* Data section:

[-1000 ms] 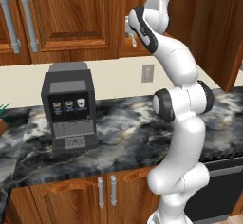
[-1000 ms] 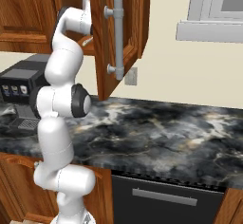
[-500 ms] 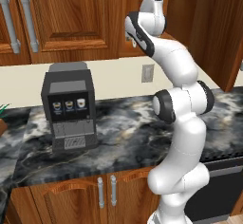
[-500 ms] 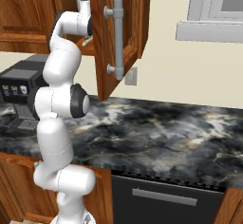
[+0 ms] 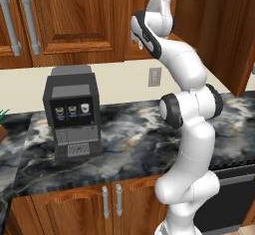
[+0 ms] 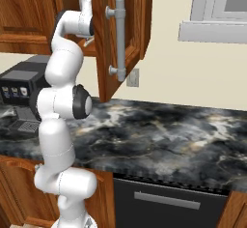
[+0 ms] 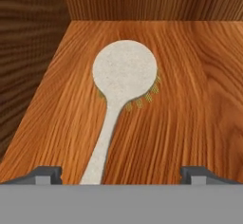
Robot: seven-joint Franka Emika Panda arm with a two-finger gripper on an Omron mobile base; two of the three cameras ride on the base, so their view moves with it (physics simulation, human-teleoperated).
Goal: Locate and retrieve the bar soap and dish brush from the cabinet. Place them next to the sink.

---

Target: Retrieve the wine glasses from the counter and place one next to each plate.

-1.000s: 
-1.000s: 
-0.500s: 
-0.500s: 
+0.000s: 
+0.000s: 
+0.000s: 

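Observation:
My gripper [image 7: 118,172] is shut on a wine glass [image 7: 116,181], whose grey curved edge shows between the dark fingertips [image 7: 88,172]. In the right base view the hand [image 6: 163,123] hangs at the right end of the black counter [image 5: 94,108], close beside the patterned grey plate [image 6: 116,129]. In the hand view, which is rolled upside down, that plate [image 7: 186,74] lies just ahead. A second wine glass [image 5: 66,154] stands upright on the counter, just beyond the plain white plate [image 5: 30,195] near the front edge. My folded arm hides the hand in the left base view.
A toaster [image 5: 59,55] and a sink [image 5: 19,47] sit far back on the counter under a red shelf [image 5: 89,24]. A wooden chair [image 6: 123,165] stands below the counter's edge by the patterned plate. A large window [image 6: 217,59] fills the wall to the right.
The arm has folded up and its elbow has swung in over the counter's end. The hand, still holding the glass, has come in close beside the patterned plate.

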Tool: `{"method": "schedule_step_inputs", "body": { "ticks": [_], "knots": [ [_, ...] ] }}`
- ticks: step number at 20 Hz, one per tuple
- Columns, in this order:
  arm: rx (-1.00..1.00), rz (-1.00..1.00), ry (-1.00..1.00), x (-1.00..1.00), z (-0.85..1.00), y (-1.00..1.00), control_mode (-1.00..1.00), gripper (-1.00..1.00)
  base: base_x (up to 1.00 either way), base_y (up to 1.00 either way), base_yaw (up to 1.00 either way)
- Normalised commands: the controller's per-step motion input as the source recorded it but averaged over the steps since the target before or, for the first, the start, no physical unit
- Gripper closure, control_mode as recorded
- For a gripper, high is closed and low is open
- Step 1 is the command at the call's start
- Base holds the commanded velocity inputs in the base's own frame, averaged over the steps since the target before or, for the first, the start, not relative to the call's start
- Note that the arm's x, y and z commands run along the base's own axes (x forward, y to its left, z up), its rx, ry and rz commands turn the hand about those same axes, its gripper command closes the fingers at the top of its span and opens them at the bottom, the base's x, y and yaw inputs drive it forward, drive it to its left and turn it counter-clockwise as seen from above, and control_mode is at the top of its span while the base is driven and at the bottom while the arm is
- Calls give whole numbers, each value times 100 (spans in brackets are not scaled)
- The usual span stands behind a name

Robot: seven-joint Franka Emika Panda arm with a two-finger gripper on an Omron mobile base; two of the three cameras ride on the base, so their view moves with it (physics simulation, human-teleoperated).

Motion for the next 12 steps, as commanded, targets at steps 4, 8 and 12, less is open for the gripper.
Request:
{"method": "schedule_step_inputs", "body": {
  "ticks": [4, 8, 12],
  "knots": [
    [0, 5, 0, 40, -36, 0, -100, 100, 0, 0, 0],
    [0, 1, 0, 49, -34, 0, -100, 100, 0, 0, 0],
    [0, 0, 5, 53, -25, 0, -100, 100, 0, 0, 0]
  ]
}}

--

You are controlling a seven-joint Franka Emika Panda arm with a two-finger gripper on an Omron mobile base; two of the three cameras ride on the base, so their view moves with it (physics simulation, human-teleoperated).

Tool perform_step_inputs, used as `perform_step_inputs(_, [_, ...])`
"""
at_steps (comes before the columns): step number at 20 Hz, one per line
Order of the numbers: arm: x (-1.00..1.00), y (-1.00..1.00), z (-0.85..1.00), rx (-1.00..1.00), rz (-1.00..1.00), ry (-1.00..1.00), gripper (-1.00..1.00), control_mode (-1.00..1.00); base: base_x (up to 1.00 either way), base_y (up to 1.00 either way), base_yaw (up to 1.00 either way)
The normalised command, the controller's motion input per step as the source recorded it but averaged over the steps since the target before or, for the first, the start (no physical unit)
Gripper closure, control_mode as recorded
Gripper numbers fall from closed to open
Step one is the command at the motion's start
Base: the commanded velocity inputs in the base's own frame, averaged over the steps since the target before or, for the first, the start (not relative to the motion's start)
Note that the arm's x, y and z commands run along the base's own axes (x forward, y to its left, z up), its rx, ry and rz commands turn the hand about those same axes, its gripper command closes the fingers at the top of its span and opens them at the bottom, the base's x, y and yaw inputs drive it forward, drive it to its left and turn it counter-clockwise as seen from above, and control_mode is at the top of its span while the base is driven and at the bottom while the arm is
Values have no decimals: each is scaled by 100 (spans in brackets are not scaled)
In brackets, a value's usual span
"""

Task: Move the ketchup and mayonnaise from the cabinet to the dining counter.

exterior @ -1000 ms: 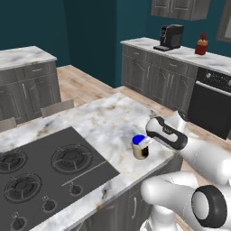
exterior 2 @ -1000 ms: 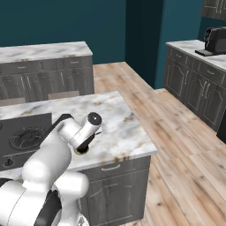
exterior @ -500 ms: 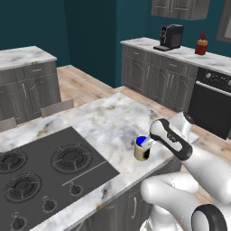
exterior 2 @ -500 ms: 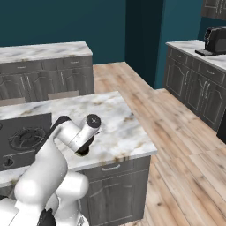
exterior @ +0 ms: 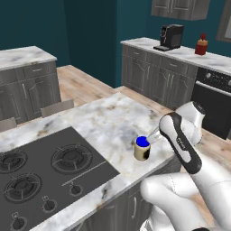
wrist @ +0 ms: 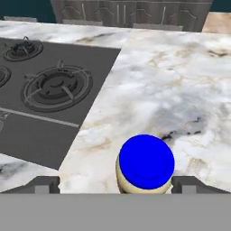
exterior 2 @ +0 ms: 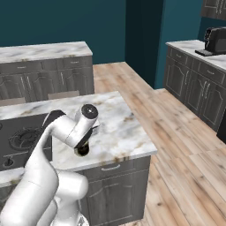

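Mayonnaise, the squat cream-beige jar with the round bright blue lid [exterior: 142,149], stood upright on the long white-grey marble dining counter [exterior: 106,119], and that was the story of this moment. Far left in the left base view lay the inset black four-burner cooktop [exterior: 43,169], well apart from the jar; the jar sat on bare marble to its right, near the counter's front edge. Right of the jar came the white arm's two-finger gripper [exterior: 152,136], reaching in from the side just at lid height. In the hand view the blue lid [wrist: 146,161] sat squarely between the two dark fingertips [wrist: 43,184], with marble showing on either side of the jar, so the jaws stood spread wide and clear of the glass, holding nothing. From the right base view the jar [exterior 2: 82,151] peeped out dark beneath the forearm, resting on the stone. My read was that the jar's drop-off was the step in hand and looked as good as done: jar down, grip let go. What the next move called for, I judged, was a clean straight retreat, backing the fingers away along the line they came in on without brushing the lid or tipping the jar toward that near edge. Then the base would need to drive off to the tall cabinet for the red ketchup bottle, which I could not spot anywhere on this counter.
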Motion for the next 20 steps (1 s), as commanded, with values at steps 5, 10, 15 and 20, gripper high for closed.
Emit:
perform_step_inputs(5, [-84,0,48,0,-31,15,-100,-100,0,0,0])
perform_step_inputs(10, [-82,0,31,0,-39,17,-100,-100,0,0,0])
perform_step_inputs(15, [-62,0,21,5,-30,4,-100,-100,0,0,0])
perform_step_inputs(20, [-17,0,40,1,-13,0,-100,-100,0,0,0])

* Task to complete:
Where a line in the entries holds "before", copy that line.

* Answer to the exercise:
- Normalised commands: the controller's per-step motion input as the source recorded it but averaged over the steps since the target before or, for the first, the start, no physical unit
- Base holds the commanded velocity inputs in the base's own frame, averaged over the steps since the target before or, for the first, the start, not relative to the call's start
at_steps (comes before the columns): step number at 20 Hz, one per line
The normalised command, the controller's motion input per step as the source recorded it but averaged over the steps since the target before or, for the first, the start (no physical unit)
Base: the commanded velocity inputs in the base's own frame, averaged over the steps since the target before or, for the first, the start (not relative to the motion's start)

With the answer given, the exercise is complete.